• _What you have to do_
From the data below, return the exact lines starting at the line containing "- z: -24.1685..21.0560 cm" and ending at the line containing "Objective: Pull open", both included, and nothing else.

--

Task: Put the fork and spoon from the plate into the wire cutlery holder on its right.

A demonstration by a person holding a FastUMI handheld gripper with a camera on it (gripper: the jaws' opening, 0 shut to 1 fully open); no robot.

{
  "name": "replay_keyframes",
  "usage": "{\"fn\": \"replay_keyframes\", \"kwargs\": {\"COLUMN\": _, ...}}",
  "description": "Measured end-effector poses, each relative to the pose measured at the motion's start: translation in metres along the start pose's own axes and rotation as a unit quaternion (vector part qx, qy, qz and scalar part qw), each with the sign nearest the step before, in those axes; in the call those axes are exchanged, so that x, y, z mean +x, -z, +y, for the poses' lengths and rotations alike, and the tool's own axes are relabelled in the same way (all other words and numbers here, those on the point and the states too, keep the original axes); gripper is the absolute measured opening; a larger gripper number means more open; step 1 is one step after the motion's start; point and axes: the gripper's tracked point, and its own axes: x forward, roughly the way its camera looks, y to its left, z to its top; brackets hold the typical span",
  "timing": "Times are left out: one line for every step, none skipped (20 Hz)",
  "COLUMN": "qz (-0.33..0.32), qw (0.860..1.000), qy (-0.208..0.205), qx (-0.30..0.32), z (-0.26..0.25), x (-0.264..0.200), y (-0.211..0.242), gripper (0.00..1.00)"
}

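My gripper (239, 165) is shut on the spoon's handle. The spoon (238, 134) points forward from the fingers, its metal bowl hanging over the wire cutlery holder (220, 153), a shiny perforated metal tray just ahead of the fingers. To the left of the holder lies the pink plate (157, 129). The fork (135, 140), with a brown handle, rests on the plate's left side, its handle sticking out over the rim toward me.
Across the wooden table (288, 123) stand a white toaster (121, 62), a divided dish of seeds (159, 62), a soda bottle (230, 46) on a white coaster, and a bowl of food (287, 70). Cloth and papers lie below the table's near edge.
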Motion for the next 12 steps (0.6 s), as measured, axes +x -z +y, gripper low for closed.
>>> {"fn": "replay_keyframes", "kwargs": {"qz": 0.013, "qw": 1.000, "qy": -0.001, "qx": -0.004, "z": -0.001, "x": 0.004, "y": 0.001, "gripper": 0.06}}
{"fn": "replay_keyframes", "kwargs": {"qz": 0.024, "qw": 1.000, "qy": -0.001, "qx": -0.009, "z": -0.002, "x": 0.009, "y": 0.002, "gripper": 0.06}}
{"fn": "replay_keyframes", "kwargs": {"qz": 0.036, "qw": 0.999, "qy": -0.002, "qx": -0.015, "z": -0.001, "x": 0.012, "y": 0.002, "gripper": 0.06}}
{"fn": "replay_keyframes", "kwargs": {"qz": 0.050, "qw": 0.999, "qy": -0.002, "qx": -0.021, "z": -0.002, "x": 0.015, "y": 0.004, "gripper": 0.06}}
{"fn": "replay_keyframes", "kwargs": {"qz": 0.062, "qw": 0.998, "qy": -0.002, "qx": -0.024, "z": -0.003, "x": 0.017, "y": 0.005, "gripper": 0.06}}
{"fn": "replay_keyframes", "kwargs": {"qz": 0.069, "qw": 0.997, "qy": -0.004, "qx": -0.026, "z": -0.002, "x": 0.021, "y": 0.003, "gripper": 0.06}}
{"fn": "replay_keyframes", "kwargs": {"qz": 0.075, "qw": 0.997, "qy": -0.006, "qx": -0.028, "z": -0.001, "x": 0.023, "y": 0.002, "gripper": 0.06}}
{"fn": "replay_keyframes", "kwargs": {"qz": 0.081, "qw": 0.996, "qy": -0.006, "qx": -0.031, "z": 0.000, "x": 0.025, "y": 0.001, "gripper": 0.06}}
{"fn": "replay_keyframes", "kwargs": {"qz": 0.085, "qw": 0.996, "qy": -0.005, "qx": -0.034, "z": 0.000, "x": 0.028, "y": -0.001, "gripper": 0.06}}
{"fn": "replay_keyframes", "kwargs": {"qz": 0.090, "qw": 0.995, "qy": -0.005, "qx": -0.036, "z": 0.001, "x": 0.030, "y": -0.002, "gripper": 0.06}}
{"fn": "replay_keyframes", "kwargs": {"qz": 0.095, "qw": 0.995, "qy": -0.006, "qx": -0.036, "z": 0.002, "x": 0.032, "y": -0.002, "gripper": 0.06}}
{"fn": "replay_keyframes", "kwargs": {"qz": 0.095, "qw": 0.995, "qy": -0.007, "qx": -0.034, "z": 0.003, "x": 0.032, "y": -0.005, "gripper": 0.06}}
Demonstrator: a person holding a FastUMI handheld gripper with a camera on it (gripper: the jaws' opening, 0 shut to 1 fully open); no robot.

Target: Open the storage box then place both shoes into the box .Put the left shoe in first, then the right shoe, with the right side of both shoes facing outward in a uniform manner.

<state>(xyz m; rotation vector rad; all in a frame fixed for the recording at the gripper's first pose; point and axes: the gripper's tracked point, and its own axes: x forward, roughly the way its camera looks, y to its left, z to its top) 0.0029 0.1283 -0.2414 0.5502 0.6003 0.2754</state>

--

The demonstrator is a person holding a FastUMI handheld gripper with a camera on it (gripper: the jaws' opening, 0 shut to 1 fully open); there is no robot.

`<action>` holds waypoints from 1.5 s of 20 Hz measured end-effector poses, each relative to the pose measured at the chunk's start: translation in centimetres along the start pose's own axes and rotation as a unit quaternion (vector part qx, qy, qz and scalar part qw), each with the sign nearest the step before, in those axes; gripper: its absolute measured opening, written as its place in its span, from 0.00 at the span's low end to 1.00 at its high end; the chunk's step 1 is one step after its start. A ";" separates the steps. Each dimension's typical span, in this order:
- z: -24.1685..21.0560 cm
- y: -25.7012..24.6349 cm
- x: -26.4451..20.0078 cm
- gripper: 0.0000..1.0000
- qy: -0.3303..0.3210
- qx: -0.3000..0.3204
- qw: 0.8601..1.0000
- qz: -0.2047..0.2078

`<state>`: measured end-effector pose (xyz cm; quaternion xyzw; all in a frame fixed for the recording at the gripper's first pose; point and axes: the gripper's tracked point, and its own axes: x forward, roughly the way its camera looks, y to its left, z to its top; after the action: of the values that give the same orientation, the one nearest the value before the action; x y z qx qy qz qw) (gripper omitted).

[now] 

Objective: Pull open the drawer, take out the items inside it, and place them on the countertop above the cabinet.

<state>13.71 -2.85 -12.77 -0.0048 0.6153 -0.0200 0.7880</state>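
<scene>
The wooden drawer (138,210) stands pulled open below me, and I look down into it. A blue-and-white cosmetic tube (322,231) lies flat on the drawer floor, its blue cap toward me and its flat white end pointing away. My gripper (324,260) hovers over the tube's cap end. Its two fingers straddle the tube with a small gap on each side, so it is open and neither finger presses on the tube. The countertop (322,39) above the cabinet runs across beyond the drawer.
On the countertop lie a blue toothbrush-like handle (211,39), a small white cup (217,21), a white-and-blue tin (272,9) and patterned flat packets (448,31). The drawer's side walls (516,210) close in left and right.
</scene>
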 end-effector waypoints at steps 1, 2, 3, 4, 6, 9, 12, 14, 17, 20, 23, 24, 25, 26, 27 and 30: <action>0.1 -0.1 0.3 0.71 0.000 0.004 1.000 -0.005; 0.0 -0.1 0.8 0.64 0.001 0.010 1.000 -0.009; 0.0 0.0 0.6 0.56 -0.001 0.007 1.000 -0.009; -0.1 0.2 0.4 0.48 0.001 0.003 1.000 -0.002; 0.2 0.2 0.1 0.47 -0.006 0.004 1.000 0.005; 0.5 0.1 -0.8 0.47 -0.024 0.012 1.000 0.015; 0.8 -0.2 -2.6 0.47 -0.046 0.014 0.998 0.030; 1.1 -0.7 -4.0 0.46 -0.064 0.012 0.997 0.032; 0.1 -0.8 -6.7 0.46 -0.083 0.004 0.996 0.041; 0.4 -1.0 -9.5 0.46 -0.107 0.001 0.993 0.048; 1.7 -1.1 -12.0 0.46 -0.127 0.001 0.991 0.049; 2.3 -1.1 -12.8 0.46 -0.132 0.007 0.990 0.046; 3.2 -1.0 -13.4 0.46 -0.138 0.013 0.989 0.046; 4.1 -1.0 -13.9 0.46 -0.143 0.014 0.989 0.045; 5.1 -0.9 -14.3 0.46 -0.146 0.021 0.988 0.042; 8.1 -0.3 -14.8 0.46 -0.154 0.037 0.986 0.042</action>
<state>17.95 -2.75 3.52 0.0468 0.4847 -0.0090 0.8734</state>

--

• _Solution to this task_
- z: -24.1685..21.0560 cm
- y: -25.7012..24.6349 cm
- x: -26.4451..20.0078 cm
- gripper: 0.0000..1.0000
- qy: -0.3303..0.3210
- qx: -0.3000..0.3204
- qw: 0.8601..1.0000
- qz: -0.2047..0.2078

`<state>`: measured end-effector pose (xyz cm; quaternion xyzw; all in a frame fixed for the recording at the gripper's first pose; point and axes: the gripper's tracked point, and its own axes: x forward, roughly the way its camera looks, y to its left, z to its top; after the action: of the values that give the same orientation, the one nearest the value before the action; x y z qx qy qz qw) (gripper omitted).

[now] 

Objective: Pull open the drawer, take out the items inside it, and place them on the countertop above the cabinet.

There is nothing further in this answer.